There are lessons to be learnt by sharing relevant data between NHS organisations to help drive clinical efficiency and enable better decision-making, says Peter Osborne of LOC Consulting.
The NHS’s implementation of Clinical Commissioning Groups in April this year is designed to streamline healthcare commissioning by placing clinicians at the heart of the commissioning process. The intent is to harness their knowledge of treatment pathways and drive down patient costs by realising improved levels of efficiency. Annual savings of £5 billion or more are needed – the so-called ‘Nicholson Challenge’ – so the project to introduce CCGs is seen as one way to combat rising patient demand when budgets are being allocated on a ‘flat cash’ basis.
The obvious saving of course, is to cut staffing levels, since pay accounts for almost 70 per cent of NHS trusts’ costs. However, given the findings of the Cavendish, Francis and Keogh reports, a much better approach would be to deploy staffing costs more effectively. One way to do this is to highlight those areas where there is duplication, irrelevancy or inefficiency at primary and secondary care level, and by optimising the flow of patients between them.
Although the benefits of working together are recognised, the restructuring has also led to inefficiency as healthcare professionals are not necessarily always experienced in management and forecasting. The ‘buy, build or share model’ available to them is complex, and they have no end-to-end view of the necessary relevant data to inform their decisions.
By reviewing data for individual incidents it is possible to provide separate costs for those incidents, however, a wider view of all the factors contributing to the costs is required in order to identify specific processes that need addressing. At a macro level, it is relatively simple to identify cost drivers – the difficulty lies in breaking them down to a level that allows organisations to understand them in order to implement change.
Handovers between services are particularly vital to understand, for example, a patient arrives at a primary care facility; a clinician examines them and, if required, sends them to a secondary care facility where they are re-examined and provided specific treatment if needed. The patient is then discharged, but if they have to make a repeat visit, the whole process may be replicated – with all the associated costs.

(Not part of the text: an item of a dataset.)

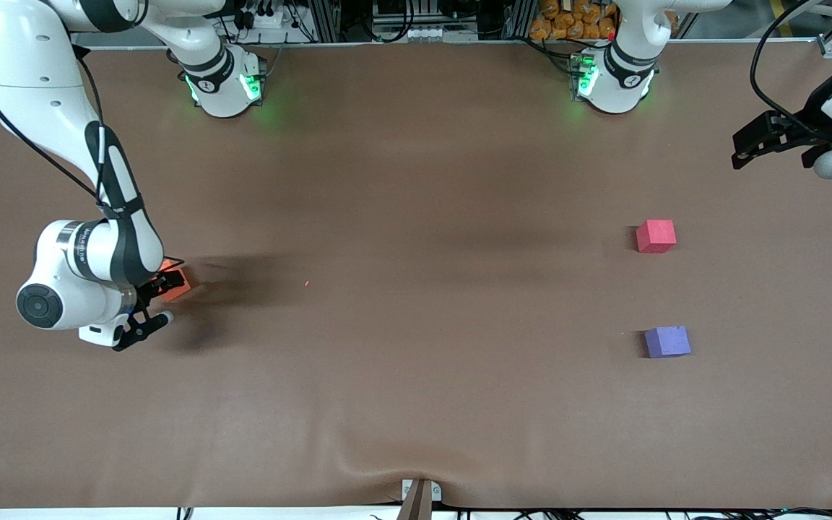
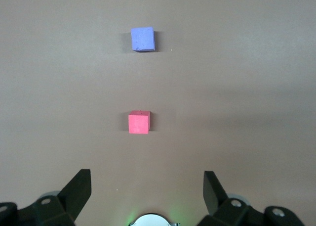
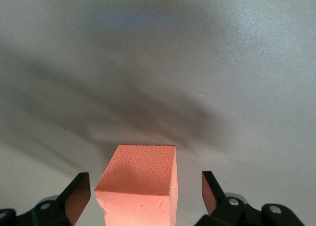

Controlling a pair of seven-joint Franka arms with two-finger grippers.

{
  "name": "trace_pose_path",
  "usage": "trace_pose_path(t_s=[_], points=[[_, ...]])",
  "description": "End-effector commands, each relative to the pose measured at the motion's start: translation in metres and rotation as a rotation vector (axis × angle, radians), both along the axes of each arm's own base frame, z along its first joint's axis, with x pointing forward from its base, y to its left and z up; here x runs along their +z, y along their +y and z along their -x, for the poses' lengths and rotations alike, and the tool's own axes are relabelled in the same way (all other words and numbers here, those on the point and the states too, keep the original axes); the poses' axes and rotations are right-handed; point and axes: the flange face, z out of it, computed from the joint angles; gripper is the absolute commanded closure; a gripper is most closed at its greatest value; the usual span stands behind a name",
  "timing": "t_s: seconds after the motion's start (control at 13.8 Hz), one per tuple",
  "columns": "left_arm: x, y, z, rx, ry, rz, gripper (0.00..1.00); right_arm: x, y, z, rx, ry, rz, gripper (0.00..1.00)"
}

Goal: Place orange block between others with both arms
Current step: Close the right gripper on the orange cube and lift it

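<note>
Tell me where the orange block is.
The orange block sits on the table at the right arm's end, between the open fingers of the right gripper, well apart from the two other cubes.

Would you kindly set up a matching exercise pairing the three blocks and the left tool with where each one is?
Things:
1. orange block
2. red block
3. purple block
4. left tool

Places:
A. nearest the front camera, toward the left arm's end
B. between the open fingers of the right tool
C. waiting open above the table's edge at the left arm's end
D. on the table, farther from the camera than the purple one

Pairs: 1-B, 2-D, 3-A, 4-C
</note>
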Motion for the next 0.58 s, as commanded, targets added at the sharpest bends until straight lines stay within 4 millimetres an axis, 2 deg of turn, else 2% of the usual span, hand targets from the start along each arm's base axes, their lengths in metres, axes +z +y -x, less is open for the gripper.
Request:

Looking at this scenario the patient in question should be treated differently applying a different cost approach.
Lessons can be learnt from logistics and manufacturing supply-chains, where there is a need to assess the cost to produce, aligned wastage, the cost to expedite and the desire to achieve a just-in-time delivery. Much of this thinking could be transferred to the health sector, with pathways seen as an integrated process and individual patient data used to make more informed management decisions.
This requires a cultural shift as today, many trusts consider data collection a burden imposed on them by external parties, and therefore use data to tick boxes, to meet the imposed metrics rather than improve services. Yet information on the costs of treating individual patients can provide a more in-depth appreciation of what it costs to provide care and aid the decision-making process.
Adopting a more joined-up approach to healthcare data across organisations will provide greater insight to clinicians, resulting in an improvement in care quality, and optimising capacity. Although there is no common model for making patient pathways more efficient, ensuring that healthcare professionals have the necessary data to assess efficiency would certainly be a good start. Equipped with a more joined-up view of data, NHS organisations will be able to cast off the mistakes of the past decade, and target areas where real value can be added.